◆ What you have to do:
Locate the line that contains "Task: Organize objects" in the entries below, then repeat it and every following line through the line that contains "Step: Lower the", exactly, and no others.
━━ Recorded data
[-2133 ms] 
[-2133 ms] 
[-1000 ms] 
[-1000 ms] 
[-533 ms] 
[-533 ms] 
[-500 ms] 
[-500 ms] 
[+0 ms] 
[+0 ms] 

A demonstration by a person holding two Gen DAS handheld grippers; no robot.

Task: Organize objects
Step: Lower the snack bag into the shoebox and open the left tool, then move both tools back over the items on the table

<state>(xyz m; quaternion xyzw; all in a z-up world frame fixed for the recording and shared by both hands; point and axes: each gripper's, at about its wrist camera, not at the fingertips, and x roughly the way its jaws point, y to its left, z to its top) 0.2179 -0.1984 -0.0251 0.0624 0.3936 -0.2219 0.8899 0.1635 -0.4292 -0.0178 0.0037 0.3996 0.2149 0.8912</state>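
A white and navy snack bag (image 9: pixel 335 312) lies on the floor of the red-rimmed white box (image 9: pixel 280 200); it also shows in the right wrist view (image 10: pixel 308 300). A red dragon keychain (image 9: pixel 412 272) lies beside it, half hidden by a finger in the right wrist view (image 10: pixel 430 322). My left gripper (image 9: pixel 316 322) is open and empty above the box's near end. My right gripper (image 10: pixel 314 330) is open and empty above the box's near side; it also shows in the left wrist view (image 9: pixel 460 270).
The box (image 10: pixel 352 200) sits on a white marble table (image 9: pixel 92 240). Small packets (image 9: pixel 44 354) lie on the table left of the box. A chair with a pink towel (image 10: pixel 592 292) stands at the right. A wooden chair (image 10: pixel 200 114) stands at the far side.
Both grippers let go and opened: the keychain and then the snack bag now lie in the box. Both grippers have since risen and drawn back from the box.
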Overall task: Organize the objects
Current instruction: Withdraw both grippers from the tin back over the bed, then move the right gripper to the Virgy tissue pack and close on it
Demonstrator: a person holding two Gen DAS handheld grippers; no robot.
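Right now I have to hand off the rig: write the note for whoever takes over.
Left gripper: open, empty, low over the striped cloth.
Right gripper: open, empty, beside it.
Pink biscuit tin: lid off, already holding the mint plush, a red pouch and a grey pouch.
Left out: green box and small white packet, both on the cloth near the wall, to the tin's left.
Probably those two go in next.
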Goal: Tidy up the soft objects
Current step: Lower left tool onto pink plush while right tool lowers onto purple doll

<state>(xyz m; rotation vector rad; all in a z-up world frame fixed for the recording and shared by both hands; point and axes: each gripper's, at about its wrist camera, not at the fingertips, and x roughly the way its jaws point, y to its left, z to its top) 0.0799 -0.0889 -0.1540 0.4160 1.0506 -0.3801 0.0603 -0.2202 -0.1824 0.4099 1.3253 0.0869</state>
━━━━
◆ Exercise answer:
Task: Organize objects
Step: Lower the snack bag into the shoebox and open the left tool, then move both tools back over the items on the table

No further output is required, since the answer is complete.